Wenn dann „Girls“ im Programm gleich anschließt, umso besser. Gilt irgendwie auch für „Come Back“ – ein Song, dem man Coverversionen von Joe Cocker und Willy DeVille wünscht. „In Times Of Trouble“ wird im Intro die Hoheitsflagge gepflegter Schicksalsschwere aufgezogen – was Mo nicht daran hindert, mal im Seidenanzug, mal mit Stromgitarren dagegen anzugehen und Pop zum nachhaltig wirksamsten Anti-Depressivum auszurufen. Wieder einmal. „Brainwashed Monkeys“: die Achtziger lassen grüßen. Die Loops verweisen auf die Neunziger. Wie wird man das erste Jahrzehnt des nächsten Jahrtausends in salopper Verkürzung nennen? Hat Mokesch Bowie-Aktien gekauft? Was wurde aus Hansi Schimpansi? „The Chinese Monk“ wirft eine weitere Frage auf: lesen Musiker Feng Shui-Ratgeber? Im Song jedenfalls ist Luft drin und Leichtfüßigkeit und etwas, das glücklich macht. Vielleicht Glutamat.
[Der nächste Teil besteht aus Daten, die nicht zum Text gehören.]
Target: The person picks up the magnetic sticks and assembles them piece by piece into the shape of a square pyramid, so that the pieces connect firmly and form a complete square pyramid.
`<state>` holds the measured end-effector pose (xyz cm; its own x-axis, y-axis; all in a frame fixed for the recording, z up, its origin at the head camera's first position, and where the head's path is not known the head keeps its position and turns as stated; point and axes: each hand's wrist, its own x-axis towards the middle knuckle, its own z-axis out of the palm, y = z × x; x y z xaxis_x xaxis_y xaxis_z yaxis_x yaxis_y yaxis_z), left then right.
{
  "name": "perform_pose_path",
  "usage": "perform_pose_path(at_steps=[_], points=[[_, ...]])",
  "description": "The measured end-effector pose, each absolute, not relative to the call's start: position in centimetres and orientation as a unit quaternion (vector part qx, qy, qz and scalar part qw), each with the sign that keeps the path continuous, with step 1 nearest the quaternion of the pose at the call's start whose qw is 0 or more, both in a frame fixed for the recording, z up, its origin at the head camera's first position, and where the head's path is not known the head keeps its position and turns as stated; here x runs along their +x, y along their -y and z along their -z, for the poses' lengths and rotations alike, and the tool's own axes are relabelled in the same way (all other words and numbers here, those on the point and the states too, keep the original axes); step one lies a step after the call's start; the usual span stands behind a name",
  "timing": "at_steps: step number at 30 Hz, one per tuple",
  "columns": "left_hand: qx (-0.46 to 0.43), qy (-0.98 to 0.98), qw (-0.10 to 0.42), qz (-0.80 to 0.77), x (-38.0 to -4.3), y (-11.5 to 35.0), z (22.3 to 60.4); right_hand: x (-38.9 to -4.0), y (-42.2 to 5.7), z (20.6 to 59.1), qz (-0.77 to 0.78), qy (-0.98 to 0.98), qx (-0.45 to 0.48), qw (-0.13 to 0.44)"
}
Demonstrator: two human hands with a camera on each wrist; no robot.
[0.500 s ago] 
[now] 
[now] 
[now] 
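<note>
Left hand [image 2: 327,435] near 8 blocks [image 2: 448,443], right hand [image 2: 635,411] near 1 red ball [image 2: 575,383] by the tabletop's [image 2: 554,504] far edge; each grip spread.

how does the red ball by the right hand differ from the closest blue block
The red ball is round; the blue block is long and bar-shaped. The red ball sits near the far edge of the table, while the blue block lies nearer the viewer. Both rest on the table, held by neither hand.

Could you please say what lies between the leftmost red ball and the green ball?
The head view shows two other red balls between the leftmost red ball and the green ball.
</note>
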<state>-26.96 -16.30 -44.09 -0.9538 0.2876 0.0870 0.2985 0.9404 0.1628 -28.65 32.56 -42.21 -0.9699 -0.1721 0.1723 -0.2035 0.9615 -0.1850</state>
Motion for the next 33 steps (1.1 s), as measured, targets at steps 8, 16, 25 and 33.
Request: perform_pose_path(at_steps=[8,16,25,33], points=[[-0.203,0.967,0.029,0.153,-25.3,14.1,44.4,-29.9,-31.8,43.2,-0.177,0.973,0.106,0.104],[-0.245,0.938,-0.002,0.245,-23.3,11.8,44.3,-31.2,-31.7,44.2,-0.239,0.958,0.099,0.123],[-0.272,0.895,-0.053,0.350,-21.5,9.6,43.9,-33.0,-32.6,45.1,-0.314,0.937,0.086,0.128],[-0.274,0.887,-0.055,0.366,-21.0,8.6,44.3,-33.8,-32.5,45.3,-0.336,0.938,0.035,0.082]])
„Sea Of Pain“ ist mein persönlicher Favorit. Sagen wir mal so: es ist der modernste Song, den Mo – neben der Coverversion von „In A Manner Of Speaking“ anno 1991 – je aufgenommen hat. Plädiere für einen Byrne/Eno-Remix. Und einen der Sofa Surfers. „Beautiful“ dagegen läßt mich die Skip-Taste suchen. Nicht jeder Schuß muß ein Treffer sein.

Null Einwände dagegen bei „Drive My Car“: Beatles-Fans können keine schlechten Menschen sein. Hier fährt Günter Mokesch zwar nicht Rolls-Royce, wie’s Lennon/McCartney damals wohl im Sinn hatten, sondern Auto-Scooter. Dafür kracht’s lustiger. Bringt Pluspunkte bei der „Autorevue“.
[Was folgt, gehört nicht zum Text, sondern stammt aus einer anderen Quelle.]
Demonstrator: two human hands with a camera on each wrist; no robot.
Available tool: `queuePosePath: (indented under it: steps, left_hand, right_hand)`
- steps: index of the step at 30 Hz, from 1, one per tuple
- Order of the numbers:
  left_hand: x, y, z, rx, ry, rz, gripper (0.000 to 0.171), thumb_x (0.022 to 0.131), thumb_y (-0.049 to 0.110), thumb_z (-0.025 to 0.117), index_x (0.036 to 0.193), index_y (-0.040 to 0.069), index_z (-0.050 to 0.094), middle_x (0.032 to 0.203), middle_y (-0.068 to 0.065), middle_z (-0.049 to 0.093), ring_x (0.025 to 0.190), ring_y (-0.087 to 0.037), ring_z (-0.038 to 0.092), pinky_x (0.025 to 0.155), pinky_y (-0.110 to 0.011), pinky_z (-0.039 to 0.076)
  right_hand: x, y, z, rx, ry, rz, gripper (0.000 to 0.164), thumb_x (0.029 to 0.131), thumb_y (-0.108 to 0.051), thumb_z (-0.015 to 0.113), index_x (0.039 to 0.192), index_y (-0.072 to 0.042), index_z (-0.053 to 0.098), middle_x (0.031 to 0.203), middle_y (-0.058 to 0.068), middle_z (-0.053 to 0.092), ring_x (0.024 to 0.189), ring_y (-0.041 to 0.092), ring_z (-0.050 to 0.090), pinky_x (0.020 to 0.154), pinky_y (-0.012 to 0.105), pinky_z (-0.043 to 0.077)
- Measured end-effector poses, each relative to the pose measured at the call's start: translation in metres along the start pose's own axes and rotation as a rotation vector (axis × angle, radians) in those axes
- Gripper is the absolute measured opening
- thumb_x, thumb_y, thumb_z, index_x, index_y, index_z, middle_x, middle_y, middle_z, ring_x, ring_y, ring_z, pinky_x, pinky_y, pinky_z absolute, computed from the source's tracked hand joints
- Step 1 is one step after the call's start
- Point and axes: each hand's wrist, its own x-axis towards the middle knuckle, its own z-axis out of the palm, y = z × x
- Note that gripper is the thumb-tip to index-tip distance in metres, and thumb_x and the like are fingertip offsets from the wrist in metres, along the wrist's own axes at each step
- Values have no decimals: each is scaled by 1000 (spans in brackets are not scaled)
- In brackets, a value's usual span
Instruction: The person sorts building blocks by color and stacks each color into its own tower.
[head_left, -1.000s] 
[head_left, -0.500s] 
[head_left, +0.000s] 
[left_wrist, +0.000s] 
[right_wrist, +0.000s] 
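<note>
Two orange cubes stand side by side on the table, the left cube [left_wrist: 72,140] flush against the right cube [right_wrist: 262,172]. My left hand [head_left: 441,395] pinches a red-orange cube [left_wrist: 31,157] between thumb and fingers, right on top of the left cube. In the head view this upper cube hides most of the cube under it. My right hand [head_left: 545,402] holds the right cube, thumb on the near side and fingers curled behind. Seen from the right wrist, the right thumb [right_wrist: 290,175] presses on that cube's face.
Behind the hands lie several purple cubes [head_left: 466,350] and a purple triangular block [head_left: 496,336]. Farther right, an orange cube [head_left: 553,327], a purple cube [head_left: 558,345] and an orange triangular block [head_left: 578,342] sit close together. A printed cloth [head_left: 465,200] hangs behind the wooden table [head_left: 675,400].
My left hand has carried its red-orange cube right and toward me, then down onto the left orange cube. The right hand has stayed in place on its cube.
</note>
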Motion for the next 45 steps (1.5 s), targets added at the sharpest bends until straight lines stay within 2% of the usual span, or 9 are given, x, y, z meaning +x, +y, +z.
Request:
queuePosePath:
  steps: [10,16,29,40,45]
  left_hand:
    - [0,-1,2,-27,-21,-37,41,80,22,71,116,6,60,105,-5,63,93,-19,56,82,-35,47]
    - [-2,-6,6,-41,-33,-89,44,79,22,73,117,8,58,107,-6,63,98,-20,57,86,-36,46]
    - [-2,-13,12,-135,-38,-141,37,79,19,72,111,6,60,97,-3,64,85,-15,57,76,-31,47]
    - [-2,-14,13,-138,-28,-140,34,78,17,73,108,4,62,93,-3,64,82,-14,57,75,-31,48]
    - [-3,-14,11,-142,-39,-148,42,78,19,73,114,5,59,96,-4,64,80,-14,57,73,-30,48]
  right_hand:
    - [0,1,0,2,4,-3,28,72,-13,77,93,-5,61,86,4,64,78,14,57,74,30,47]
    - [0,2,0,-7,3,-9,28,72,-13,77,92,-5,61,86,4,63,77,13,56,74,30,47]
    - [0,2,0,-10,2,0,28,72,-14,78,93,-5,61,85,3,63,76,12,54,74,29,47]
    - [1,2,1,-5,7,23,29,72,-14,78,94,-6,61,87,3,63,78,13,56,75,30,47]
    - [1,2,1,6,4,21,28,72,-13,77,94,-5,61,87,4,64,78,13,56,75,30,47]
Gepflegtes Handwerk. Einige große Momente. Ein Album insgesamt, das es nicht verdient, mit dem unseligen Satz „Für eine österreichische Produktion recht gut“ gebrandmarkt zu werden. Das hier hat Reife und Klasse und Charme. Nichts für die Kruder & Dorfmeister-Fraktion, aber bester Stoff für die abgeklärte Rotwein-Klientel. Duftöl & Rosenwasser. Günter Mokesch kann’s nicht lassen. Schon recht so.